Microsoft has patched a flaw in the Azure Automation service that may have enabled intruders to take full control of data belonging to other Azure users. Process automation, configuration management, and update management are all available through Microsoft Azure Automation Service, with each scheduled job executing in its own isolated sandbox for each Azure client.
An adversary may take other Azure customers’ Managed Identities authentication tokens from an internal server that administers other users’ sandboxes, thanks to the vulnerability, called AutoWarp by Orca Security’s Cloud Security Researcher Yanir Tsarimi, who identified it. “Someone with evil intent could’ve continued to gather tokens, expanding the assault to more Azure customers with each token,” Yanir Tsarimi said.
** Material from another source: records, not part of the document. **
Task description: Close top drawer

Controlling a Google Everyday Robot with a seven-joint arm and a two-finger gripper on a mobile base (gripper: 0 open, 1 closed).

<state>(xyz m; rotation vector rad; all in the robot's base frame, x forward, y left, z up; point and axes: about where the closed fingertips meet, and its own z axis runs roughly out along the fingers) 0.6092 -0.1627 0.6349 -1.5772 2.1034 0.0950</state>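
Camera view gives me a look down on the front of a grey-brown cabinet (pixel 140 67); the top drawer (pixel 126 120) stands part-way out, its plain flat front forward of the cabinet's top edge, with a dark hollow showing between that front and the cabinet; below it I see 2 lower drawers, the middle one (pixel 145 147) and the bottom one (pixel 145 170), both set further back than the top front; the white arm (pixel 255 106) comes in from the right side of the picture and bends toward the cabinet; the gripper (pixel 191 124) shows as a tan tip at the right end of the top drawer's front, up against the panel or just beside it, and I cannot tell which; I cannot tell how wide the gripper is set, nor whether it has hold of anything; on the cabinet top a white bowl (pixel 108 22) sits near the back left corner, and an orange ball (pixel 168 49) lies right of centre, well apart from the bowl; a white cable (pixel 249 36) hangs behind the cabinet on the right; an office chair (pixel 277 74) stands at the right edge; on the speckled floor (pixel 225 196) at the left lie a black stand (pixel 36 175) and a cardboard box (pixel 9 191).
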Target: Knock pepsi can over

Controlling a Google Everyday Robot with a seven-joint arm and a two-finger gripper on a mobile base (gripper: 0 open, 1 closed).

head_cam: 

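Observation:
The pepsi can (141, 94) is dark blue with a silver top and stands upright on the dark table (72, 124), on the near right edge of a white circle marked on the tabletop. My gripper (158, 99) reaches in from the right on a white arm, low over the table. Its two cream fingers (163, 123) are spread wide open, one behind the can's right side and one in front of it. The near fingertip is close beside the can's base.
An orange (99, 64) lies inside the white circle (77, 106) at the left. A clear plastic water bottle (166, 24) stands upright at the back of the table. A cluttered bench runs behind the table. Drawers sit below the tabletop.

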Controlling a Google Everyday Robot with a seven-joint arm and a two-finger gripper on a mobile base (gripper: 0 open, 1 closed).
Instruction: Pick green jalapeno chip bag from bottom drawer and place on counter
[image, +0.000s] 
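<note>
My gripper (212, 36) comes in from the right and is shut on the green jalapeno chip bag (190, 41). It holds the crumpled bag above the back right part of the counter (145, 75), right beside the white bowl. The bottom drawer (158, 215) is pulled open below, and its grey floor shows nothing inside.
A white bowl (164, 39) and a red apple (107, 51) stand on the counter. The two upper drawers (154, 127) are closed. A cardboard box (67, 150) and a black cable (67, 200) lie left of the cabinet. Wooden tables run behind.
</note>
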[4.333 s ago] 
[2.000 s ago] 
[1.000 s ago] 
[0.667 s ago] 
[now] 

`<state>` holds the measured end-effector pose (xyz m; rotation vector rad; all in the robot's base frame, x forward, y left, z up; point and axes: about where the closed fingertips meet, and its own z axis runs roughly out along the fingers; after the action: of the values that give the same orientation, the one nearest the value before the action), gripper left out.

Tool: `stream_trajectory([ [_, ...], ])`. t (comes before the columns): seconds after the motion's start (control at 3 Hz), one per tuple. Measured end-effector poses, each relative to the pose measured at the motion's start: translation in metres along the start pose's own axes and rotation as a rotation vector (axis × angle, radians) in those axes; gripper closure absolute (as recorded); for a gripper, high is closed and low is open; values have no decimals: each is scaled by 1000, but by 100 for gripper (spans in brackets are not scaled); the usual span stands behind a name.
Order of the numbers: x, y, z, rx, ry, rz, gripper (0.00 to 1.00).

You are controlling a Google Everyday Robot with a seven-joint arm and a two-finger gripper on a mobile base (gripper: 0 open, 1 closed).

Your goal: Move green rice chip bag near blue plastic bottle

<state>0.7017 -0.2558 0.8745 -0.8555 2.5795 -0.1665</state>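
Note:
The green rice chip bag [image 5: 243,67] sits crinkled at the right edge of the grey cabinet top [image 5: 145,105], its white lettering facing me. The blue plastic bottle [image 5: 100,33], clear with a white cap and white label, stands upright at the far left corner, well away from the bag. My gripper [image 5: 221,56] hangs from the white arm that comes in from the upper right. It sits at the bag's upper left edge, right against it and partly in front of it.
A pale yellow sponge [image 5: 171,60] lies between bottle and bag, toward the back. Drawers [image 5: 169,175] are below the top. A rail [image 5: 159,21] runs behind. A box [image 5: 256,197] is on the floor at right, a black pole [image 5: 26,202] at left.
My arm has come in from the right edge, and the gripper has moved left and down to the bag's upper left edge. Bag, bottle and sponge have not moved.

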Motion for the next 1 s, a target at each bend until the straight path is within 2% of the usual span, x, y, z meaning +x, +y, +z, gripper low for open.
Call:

“Depending on the permissions provided by the customer, this attack could result in complete control over the targeted account’s resources and data.” “We uncovered huge organizations at risk (including a multinational telecommunications company, two automobile manufacturers, a financial conglomerate, the Big Four accounting firms, and others).”
This issue affects Azure Automation accounts that have the Managed Identity feature activated (toggled on by default, according to Tsarimi). “Automation accounts that employ an Automation Hybrid worker for execution and/or Automation Run-As accounts for resource access were not affected,” according to Microsoft.
Four days after Tsarimi reported the security weakness to the Microsoft Security Response Center, Microsoft addressed it on December 10 by restricting access to auth tokens for all sandboxes except the one with legitimate access. The business announced the flaw yesterday, claiming that no evidence of Managed Identities tokens being misused or AutoWarp being exploited in attacks.
All Azure Automation service users who were affected were alerted, and Microsoft advised them to implement the security best practices described here. In December, Redmond patched another Azure flaw (dubbed NotLegit) that allowed attackers to view the source code of customers’ Azure web apps.